▸ EXERCISE GOAL: Repeat all the data that appears below, keeping it exact.

^^^^^^^^^^^^^^^^

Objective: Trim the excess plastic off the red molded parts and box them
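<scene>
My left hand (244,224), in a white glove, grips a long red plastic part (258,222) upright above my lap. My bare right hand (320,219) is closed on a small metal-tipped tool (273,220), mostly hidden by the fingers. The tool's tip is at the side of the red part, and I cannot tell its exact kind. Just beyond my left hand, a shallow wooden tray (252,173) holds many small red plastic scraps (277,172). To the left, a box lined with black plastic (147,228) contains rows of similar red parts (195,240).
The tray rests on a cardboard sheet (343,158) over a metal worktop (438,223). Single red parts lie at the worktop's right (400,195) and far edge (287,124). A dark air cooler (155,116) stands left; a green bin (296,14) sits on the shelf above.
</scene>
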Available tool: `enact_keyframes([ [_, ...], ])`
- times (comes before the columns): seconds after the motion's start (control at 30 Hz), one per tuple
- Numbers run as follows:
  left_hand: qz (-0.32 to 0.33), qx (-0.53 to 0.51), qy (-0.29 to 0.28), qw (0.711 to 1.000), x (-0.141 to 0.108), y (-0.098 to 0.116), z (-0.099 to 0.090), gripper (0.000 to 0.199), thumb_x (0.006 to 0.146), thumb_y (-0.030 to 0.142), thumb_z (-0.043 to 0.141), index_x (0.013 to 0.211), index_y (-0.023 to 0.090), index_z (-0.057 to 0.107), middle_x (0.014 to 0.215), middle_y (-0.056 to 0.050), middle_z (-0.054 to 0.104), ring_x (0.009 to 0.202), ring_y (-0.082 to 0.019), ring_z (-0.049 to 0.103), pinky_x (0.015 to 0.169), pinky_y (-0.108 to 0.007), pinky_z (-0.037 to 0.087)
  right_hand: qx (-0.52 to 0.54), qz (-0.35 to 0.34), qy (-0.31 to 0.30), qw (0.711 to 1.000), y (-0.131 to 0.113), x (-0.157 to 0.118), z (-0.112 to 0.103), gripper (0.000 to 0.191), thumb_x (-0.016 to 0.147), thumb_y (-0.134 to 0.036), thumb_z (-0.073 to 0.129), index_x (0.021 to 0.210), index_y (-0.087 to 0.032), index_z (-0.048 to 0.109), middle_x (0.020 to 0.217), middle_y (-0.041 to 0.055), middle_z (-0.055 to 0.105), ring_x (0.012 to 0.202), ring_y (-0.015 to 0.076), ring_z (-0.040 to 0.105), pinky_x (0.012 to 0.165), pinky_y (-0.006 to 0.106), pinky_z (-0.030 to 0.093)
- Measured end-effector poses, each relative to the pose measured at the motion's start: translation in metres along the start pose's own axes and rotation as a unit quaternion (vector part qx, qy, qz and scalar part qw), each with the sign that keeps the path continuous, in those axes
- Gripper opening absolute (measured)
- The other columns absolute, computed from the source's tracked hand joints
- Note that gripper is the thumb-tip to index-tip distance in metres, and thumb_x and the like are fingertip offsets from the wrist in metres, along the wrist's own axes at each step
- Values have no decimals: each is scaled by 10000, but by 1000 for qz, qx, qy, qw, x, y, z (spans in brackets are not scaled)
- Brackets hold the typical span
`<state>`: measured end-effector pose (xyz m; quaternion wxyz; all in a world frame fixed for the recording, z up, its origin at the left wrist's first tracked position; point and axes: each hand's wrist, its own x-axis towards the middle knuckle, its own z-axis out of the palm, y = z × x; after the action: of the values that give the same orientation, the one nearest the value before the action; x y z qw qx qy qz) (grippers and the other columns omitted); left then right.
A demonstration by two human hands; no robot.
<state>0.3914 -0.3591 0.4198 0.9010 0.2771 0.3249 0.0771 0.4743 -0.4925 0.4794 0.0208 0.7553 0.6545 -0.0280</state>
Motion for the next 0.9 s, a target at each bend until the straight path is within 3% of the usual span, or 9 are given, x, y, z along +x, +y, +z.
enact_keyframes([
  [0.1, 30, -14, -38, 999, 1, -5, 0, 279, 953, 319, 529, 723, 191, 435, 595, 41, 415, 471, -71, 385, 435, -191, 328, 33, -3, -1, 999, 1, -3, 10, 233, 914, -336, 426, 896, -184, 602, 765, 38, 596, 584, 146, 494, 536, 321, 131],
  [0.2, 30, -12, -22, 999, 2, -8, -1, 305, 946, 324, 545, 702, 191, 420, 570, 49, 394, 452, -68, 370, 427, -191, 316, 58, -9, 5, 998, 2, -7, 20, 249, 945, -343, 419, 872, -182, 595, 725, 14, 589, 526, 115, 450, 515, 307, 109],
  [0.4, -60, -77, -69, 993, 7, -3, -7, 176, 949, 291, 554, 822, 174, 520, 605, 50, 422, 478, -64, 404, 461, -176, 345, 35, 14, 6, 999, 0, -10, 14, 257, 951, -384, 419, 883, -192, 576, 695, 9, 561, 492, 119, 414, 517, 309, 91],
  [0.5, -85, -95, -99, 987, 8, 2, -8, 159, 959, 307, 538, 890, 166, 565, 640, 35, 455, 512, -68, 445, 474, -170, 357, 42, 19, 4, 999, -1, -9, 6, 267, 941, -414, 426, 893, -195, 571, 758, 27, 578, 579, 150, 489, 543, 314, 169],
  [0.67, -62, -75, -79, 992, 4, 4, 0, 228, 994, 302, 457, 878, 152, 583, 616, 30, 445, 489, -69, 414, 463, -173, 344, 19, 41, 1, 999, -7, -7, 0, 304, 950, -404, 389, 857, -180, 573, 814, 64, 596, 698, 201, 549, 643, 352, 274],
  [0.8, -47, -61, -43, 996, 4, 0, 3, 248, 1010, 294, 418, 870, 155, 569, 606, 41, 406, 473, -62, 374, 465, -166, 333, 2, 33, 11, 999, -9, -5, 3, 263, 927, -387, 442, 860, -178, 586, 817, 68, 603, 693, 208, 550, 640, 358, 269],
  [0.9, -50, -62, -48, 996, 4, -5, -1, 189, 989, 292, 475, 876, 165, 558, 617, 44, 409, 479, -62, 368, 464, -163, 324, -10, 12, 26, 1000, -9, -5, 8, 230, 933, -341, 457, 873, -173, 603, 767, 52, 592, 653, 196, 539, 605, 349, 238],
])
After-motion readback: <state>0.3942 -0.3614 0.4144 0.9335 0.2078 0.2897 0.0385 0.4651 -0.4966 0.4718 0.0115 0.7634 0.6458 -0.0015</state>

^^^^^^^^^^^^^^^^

▸ SOLUTION TO THIS EXERCISE:
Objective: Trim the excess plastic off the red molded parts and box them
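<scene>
My left hand (244,224), in a white glove, grips a long red plastic part (258,222) upright above my lap. My bare right hand (320,219) is closed on a small metal-tipped tool (273,220), mostly hidden by the fingers. The tool's tip is at the side of the red part, and I cannot tell its exact kind. Just beyond my left hand, a shallow wooden tray (252,173) holds many small red plastic scraps (277,172). To the left, a box lined with black plastic (147,228) contains rows of similar red parts (195,240).
The tray rests on a cardboard sheet (343,158) over a metal worktop (438,223). Single red parts lie at the worktop's right (400,195) and far edge (287,124). A dark air cooler (155,116) stands left; a green bin (296,14) sits on the shelf above.
</scene>
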Available tool: `enact_keyframes([ [_, ...], ])`
- times (comes before the columns): seconds after the motion's start (control at 30 Hz), one per tuple
- Numbers run as follows:
  left_hand: qz (-0.32 to 0.33), qx (-0.53 to 0.51), qy (-0.29 to 0.28), qw (0.711 to 1.000), x (-0.141 to 0.108), y (-0.098 to 0.116), z (-0.099 to 0.090), gripper (0.000 to 0.199), thumb_x (0.006 to 0.146), thumb_y (-0.030 to 0.142), thumb_z (-0.043 to 0.141), index_x (0.013 to 0.211), index_y (-0.023 to 0.090), index_z (-0.057 to 0.107), middle_x (0.014 to 0.215), middle_y (-0.056 to 0.050), middle_z (-0.054 to 0.104), ring_x (0.009 to 0.202), ring_y (-0.082 to 0.019), ring_z (-0.049 to 0.103), pinky_x (0.015 to 0.169), pinky_y (-0.108 to 0.007), pinky_z (-0.037 to 0.087)
  right_hand: qx (-0.52 to 0.54), qz (-0.35 to 0.34), qy (-0.31 to 0.30), qw (0.711 to 1.000), y (-0.131 to 0.113), x (-0.157 to 0.118), z (-0.112 to 0.103), gripper (0.000 to 0.191), thumb_x (-0.016 to 0.147), thumb_y (-0.134 to 0.036), thumb_z (-0.073 to 0.129), index_x (0.021 to 0.210), index_y (-0.087 to 0.032), index_z (-0.048 to 0.109), middle_x (0.020 to 0.217), middle_y (-0.041 to 0.055), middle_z (-0.055 to 0.105), ring_x (0.012 to 0.202), ring_y (-0.015 to 0.076), ring_z (-0.040 to 0.105), pinky_x (0.012 to 0.165), pinky_y (-0.006 to 0.106), pinky_z (-0.030 to 0.093)
- Measured end-effector poses, each relative to the pose measured at the motion's start: translation in metres along the start pose's own axes and rotation as a unit quaternion (vector part qx, qy, qz and scalar part qw), each with the sign that keeps the path continuous, in those axes
- Gripper opening absolute (measured)
- The other columns absolute, computed from the source's tracked hand joints
- Note that gripper is the thumb-tip to index-tip distance in metres, and thumb_x and the like are fingertip offsets from the wrist in metres, along the wrist's own axes at each step
- Values have no decimals: each is scaled by 10000, but by 1000 for qz, qx, qy, qw, x, y, z (spans in brackets are not scaled)
- Brackets hold the typical span
`<state>`: measured end-effector pose (xyz m; quaternion wxyz; all in a world frame fixed for the recording, z up, its origin at the left wrist's first tracked position; point and axes: each hand's wrist, its own x-axis towards the middle knuckle, its own z-axis out of the palm, y = z × x; after the action: of the values that give the same orientation, the one nearest the value before the action; x y z qw qx qy qz) (grippers and the other columns omitted); left then right.
A demonstration by two human hands; no robot.
<state>0.3914 -0.3591 0.4198 0.9010 0.2771 0.3249 0.0771 0.4743 -0.4925 0.4794 0.0208 0.7553 0.6545 -0.0280</state>
Motion for the next 0.9 s, a target at each bend until the straight path is within 3% of the usual span, or 9 are given, x, y, z along +x, +y, +z.
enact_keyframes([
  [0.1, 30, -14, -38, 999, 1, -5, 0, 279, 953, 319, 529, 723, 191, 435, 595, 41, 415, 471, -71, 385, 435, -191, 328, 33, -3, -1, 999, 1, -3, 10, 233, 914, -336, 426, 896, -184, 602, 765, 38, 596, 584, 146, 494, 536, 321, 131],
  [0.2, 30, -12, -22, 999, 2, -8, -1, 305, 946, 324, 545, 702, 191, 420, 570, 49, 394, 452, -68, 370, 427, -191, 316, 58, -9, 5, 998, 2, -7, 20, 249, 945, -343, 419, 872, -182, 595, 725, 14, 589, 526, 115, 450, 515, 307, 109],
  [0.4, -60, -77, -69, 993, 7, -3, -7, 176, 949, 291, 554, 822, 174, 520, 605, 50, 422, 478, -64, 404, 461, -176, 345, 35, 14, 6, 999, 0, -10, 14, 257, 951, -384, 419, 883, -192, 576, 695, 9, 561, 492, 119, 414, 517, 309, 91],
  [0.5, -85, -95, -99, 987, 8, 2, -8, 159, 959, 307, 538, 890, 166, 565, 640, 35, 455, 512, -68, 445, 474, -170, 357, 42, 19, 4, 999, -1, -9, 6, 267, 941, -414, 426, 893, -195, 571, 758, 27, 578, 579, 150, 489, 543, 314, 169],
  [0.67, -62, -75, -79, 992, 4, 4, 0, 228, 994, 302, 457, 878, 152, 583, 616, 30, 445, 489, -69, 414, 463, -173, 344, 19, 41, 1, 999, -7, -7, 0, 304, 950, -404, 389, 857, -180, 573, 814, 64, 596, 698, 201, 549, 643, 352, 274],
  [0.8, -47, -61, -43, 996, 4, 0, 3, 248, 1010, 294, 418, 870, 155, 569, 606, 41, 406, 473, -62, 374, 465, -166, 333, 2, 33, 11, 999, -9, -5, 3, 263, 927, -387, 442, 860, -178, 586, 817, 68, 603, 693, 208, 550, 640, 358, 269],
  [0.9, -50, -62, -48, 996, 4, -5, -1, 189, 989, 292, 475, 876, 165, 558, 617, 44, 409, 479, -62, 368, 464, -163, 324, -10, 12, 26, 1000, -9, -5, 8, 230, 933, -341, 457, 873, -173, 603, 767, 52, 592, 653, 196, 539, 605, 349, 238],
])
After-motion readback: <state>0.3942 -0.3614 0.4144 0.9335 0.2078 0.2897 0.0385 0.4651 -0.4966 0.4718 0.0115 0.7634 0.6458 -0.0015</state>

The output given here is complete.